Behind the 24/7 prayer model was a system that looked less like a New Testament ministry and more like a cheap labor business model. Young people were called ‘staff members,’ but in reality many worked full-time without a livable wage. Even the worship teams, the very heartbeat of IHOPKC’s 24/7 prayer model, were often underpaid. Many full-time staff lived below the poverty line, depending on outside support, side jobs, or even communal housing just to survive. This model institutionalized scarcity and spiritualized sacrifice, blurring the lines between voluntary service and systemic exploitation.

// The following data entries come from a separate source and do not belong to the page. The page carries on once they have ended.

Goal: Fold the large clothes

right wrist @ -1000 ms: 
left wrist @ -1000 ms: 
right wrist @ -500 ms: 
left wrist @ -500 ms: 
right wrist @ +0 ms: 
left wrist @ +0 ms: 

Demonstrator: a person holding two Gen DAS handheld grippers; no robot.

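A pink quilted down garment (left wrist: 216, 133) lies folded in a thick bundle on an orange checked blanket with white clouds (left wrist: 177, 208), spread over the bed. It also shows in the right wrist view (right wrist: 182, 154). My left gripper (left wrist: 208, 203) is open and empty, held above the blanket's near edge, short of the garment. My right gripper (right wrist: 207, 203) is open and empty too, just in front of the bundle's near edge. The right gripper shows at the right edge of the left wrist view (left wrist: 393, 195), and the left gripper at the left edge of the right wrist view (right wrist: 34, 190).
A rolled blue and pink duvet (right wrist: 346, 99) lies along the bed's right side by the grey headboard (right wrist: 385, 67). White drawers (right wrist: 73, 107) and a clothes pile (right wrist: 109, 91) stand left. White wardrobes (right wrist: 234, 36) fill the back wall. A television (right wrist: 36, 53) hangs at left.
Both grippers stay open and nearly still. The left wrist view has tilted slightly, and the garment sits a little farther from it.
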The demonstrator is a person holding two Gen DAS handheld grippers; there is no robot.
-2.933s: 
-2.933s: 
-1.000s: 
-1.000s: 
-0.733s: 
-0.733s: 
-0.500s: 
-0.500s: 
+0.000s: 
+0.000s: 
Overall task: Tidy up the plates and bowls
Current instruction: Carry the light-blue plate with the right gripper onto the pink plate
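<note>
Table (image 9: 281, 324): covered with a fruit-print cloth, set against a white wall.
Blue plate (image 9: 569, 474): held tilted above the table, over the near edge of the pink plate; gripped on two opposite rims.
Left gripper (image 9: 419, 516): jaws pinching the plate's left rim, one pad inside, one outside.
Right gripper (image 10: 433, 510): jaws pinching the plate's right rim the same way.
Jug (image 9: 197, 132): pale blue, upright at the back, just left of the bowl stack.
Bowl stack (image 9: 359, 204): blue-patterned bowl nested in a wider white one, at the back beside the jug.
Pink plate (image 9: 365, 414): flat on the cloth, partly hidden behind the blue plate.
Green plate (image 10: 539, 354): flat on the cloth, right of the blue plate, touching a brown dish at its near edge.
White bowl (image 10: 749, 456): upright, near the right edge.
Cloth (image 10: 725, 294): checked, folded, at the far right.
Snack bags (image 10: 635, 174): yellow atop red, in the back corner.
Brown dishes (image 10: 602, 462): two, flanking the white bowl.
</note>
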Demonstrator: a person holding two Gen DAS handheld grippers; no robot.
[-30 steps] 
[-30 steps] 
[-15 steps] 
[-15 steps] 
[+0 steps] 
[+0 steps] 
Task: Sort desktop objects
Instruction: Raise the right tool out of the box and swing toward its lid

The New Testament is clear: “the laborer deserves his wages” (1 Timothy 5:18). Yet IHOPKC normalized a culture where spiritual zeal justified economic neglect, subtly teaching that prayer and fasting were enough to sustain a ministry, even if the people carrying the weight of that ministry were underpaid and underserved.

This is where the line between living faith and dead works becomes painfully visible. Hebrews 6:1 calls us to “repent from dead works,” meaning religious activity that looks righteous but is detached from God’s order, truth, and justice. Prayer is holy, but prayer built on a foundation of neglect, injustice, and economic exploitation becomes hollow. What should have been the life of the Spirit became, in many ways, the machinery of dead religion.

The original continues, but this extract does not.